We do believe that it is imperative that psychologists make a place for (construct validity) in their methodological thinking, so that its rationale, its scientific legitimacy, and its dangers may become explicit and familiar. This would be preferable to the widespread current tendency to engage in what actually amounts to construct validation research and use of constructs in practical testing, while talking an “operational” methodology which, if adopted, would force research into a mold it does not fit.

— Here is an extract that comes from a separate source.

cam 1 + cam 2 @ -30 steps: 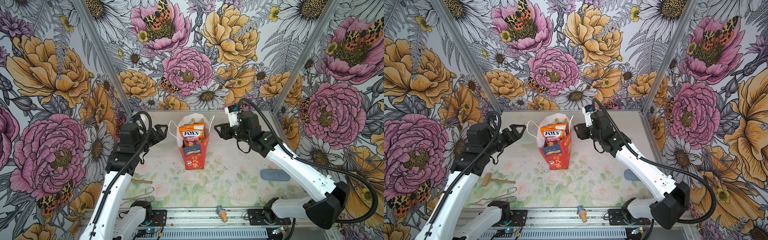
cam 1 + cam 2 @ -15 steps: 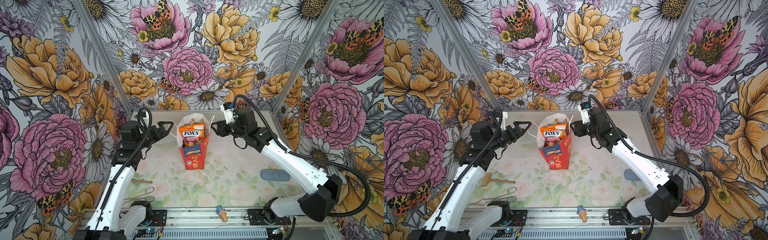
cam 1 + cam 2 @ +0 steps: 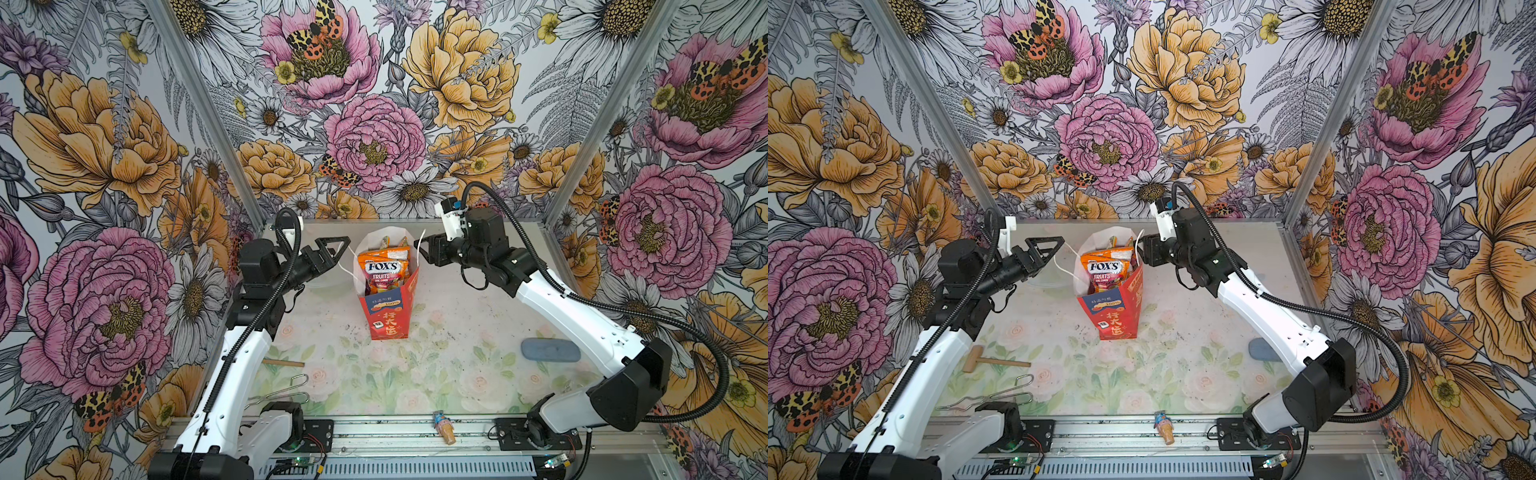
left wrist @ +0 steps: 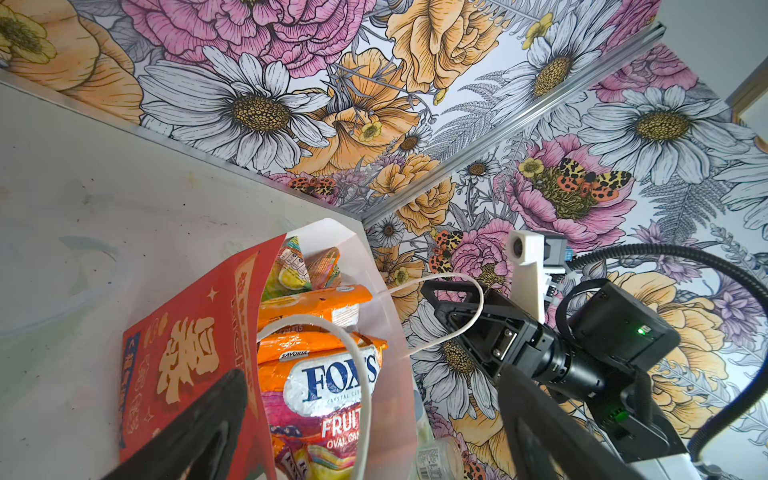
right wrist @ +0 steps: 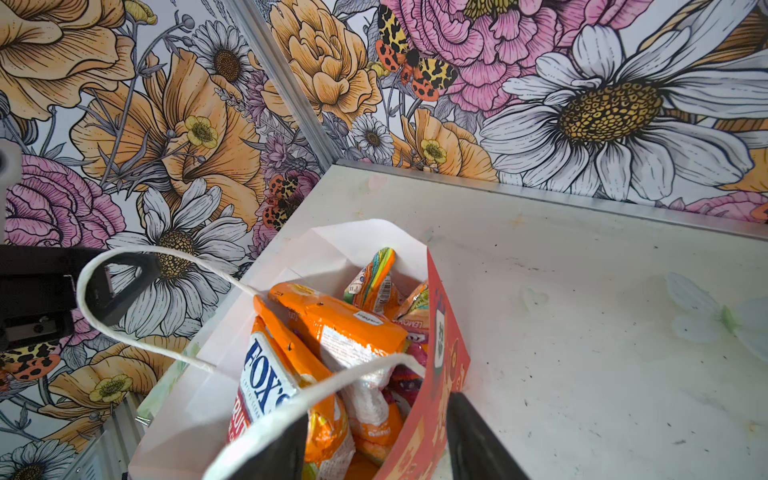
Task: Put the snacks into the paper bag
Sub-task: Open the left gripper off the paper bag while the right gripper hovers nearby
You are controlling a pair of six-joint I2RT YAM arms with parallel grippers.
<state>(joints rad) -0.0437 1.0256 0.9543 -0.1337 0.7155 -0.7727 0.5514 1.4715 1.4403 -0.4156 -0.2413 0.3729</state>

This is what I believe they are saying (also taking into account Cronbach and Messick’s later developments in the concept of validity).  We measure constructs, not thing in themselves.  A construct is defined by the network of associations or proposition within which it occurs  (See Cronbach and Meehl, Recapitulation Section #1).  Validity is the rational and empirical investigation of the association between our operational definitions of our constructs (that is our tests) and our network of associations.  Without this investigation, what we are measuring is operationally defined by our tests, but what that is remains undefined in any meaningful way.  We can’t teach constructs or measure them unless we thoroughly understand them at least at a theoretical level.  Operizationalism has been rejected, whether it was founded in positivist philosophy or in common sense ignorance.

Most people who I’ve heard advocating for standardized and standards based high stakes testing, do so based on a principle of school accountability, not because such testing has been unequivocally demonstrated as a way to improve schools.  It’s a logical argument and it seems to be lacking empirical support.  Teaching to the test is regarded as inappropriate, but if the test is the sole standard of accountability, than it is an operational definition of what we are to be teaching.  In that case, anything other than teaching to the test seems illogical.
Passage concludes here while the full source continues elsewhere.